Мы должны также отметить, что сама структура романа помечает позицию Америки Эйзенхауэра в мире в целом, а потому может читаться как своего рода искаженная форма когнитивного картографирования, бессознательная и фигуративная проекция некоего более «реалистического» разъяснения нашей ситуации, как она описывалась ранее — реальности США как родного города, над которым нависла неумолимая угроза всемирного коммунизма (а также, пусть в этот период и в гораздо меньшей степени, нищеты третьего мира). Это, конечно, еще и период классических научно-фантастических фильмов с их более откровенными идеологическими репрезентациями внешних угроз и надвигающегося вторжения пришельцев (в них действие тоже обычно происходит в маленьких городах). Роман Дика может прочитываться и в том смысле, что за благополучной, но обманчивой ширмой обнаруживается более мрачная «реальность», или же он может приниматься за определенный подход к самосознанию самих репрезентаций.
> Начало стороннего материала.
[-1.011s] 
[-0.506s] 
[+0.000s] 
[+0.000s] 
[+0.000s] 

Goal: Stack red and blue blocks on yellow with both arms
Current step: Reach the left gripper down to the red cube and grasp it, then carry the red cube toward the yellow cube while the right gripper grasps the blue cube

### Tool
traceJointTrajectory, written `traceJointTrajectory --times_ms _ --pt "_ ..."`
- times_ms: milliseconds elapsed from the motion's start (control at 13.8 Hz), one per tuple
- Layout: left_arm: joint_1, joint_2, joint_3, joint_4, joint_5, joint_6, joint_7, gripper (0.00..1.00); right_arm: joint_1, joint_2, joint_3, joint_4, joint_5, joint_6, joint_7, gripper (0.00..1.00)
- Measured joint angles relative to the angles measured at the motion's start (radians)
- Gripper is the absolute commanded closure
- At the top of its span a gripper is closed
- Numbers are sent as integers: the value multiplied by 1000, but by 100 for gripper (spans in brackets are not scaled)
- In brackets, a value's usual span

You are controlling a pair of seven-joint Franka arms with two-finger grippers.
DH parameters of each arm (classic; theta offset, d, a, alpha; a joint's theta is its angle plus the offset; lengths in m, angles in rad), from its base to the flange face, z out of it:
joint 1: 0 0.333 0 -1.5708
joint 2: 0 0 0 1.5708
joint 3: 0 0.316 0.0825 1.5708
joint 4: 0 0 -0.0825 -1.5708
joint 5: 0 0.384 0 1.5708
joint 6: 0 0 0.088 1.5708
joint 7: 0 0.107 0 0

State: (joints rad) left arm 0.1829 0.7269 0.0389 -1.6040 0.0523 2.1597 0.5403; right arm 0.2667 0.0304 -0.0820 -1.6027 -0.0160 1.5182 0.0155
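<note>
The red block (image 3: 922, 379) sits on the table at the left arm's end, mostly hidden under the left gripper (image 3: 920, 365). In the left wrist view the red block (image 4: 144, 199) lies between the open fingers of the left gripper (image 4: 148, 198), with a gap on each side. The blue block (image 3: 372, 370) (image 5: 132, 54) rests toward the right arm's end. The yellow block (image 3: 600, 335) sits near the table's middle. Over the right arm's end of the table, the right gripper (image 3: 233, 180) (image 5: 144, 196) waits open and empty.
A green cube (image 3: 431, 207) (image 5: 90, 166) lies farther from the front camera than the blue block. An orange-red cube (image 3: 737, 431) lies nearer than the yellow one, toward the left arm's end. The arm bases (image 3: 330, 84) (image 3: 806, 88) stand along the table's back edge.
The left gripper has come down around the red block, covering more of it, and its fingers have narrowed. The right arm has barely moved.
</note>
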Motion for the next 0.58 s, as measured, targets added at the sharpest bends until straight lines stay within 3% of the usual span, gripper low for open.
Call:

С актуальной точки зрения более значима, однако, парадигматическая ценность романа Дика для вопросов истории и историчности в целом. Один из способов осмысления поджанра, к которому относится этот роман, то есть «категории» научной фантастики, которая может либо расширяться и облагораживаться за счет добавления к ней всей классической сатирической и утопической литературы начиная с Лукиана, либо, напротив, ограничиваться и низводиться до бульварного чтива и приключенческой литературы, состоит в том, что ее надо рассматривать в качестве исторически новой и оригинальной формы, которая в чем-то аналогична появлению исторического романа в первой половине девятнадцатого века. Лукач интерпретировал исторический роман в качестве формального изобретения (принадлежащего Вальтеру Скотту), благодаря которому фигуративностью было обеспечено новое и тогда еще только формирующееся у одержавших победу средних классов (или буржуазии) чувство истории, поскольку тогда этот класс пытался спроецировать собственное видение прошлого и будущего, выписав свой социальный коллективный проект в виде темпорального нарратива, отличного по форме от нарративов прежних «исторических субъектов», например феодального дворянства. В этой форме исторический роман — и его эманации, такие как костюмированный фильм — приобрел дурную славу и вышел из оборота не просто потому, что в постмодернистскую эпоху мы больше не рассказываем себе свою историю подобным образом, но также потому, что мы больше не воспринимаем ее в таком качестве и, возможно даже, больше вообще ее в своем опыте не переживаем.

Короче говоря, хотелось бы выделить условия возможности подобной формы — а также ее возникновения и заката — не столько в экзистенциальном опыте истории народа в тот или иной исторический момент, сколько в самой структуре его социально-экономической системы, в ее относительной непрозрачности или прозрачности, в предоставляемой ее механизмами способности к большему когнитивному, но также и экзистенциальному контакту с тем, что существует реально. Это контекст, в котором, думается, будет интересно рассмотреть гипотезу о том, что научная фантастика как жанр поддерживает структурно-диалектическое отношение с историческим романом, отношение одновременно родства и перевертывания, противоположности и гомологии (такое же отношение должны были предположительно поддерживать между собой комедия и трагедия, лирика и эпика, наконец сатира и Утопия, проанализированные Робертом Карлом Эллиотом). Но время само играет ключевую роль в этой общей оппозиции, которая также выполняет функцию эволюционной компенсации. Ведь, если исторический роман «соответствовал» возникновению историчности или чувству истории в строго современном смысле этого слова, сложившемся после восемнадцатого века, научная фантастика в равной мере соответствует увяданию или же блокировке этой историчности, а также, особенно в наше время (в постмодернистскую эпоху), ее кризису и параличу, ослаблению и вытеснению. Только за счет резкого формального и повествовательного сдвига мог возникнуть нарративный аппарат, способный вернуть жизнь и чувство этому судорожно функционирующему органу, которым является наша способность организовывать и проживать время исторически. И не следует спешить думать, будто эти две формы симметричны на том основании, что исторический роман изображает прошлое, а научная фантастика — будущее.